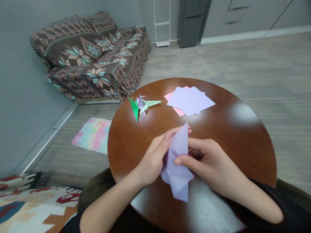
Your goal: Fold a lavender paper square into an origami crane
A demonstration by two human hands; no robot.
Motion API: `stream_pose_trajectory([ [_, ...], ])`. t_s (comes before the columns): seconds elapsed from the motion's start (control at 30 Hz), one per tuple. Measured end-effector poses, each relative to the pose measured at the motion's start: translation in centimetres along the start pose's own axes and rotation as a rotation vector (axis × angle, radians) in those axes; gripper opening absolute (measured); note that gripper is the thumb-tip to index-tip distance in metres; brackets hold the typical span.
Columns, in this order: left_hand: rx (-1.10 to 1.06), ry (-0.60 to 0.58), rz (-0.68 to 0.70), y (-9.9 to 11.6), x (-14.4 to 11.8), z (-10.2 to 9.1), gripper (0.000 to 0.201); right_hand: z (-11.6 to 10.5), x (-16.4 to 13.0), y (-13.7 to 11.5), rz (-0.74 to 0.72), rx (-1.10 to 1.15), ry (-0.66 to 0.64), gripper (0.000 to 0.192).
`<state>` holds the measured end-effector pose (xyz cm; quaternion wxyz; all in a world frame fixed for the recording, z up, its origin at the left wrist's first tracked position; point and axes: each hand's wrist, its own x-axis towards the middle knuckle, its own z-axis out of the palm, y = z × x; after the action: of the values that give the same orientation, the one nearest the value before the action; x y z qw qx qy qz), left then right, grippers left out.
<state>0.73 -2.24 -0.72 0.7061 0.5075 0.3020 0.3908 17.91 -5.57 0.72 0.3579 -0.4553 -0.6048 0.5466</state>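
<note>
Both hands, left hand [155, 158] and right hand [209, 161], pinch a half-folded lilac paper [178, 161] above the near table [218, 129] edge; three finished cranes [142, 106] lie far left, a paper stack [190, 100] remains unfolded.

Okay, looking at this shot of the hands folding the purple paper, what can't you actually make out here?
Head view only:
- Folds of the lilac paper: its middle is covered by the left hand and right hand.
- Right hand's fingers: curled behind the paper.
- Pink sheet: mostly under the lilac stack; sheet count unclear.
- Paper cranes: overlapping and small; number uncertain.
- Table: near rim cut off by the bottom edge and the arms.
</note>
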Motion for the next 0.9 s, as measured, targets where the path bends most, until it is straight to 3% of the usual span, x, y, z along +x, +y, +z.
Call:
stream_pose_trajectory([
  [0.17,-0.247,-0.190,-0.231,0.10,-0.49,0.26,0.081,-0.03,0.09,-0.12,0.028,0.123,-0.069,0.043],
  [0.23,-0.242,-0.105,-0.204,0.21,-0.49,0.42,0.082,-0.10,0.20,-0.24,0.038,0.098,-0.040,0.038],
  [0.33,-0.124,0.118,-0.116,0.49,-0.26,0.44,0.060,-0.27,0.32,-0.33,0.030,0.076,0.076,0.030],
  [0.4,-0.037,0.178,-0.083,0.67,-0.07,0.30,0.050,-0.37,0.32,-0.29,0.009,0.057,0.168,0.026],
  [0.47,0.016,0.143,-0.074,0.75,0.05,0.18,0.048,-0.43,0.27,-0.17,-0.015,0.027,0.217,0.022],
  [0.67,-0.015,-0.132,-0.169,0.55,-0.19,0.22,0.053,-0.46,0.17,-0.09,-0.078,-0.135,0.217,0.026],
  [0.9,-0.025,-0.168,-0.266,0.40,0.09,-0.11,0.036,-0.12,-0.13,0.35,-0.314,-0.718,0.410,0.027],
])
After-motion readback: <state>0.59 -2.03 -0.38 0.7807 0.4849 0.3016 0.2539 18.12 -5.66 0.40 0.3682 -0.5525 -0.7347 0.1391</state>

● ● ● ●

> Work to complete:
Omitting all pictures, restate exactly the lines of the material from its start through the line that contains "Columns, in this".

> Answer for the task:
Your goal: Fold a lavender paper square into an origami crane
A demonstration by two human hands; no robot.
Motion API: `stream_pose_trajectory([ [_, ...], ])`. t_s (comes before the columns): seconds elapsed from the motion's start (control at 30 Hz), one per tuple. Measured end-effector poses, each relative to the pose measured at the motion's start: translation in centimetres along the start pose's own axes and rotation as a rotation vector (axis × angle, radians) in those axes; gripper opening absolute (measured); note that gripper is the thumb-tip to index-tip distance in metres; brackets hold the typical span.
Columns, in this order: left_hand: rx (-1.10 to 1.06), ry (-0.60 to 0.58), rz (-0.68 to 0.70), y (-9.9 to 11.6), x (-14.4 to 11.8), z (-10.2 to 9.1), gripper (0.000 to 0.201); right_hand: z (-11.6 to 10.5), x (-16.4 to 13.0), y (-13.7 to 11.5), rz (-0.74 to 0.72), rx (-1.10 to 1.15), ry (-0.66 to 0.64), gripper (0.000 to 0.192).

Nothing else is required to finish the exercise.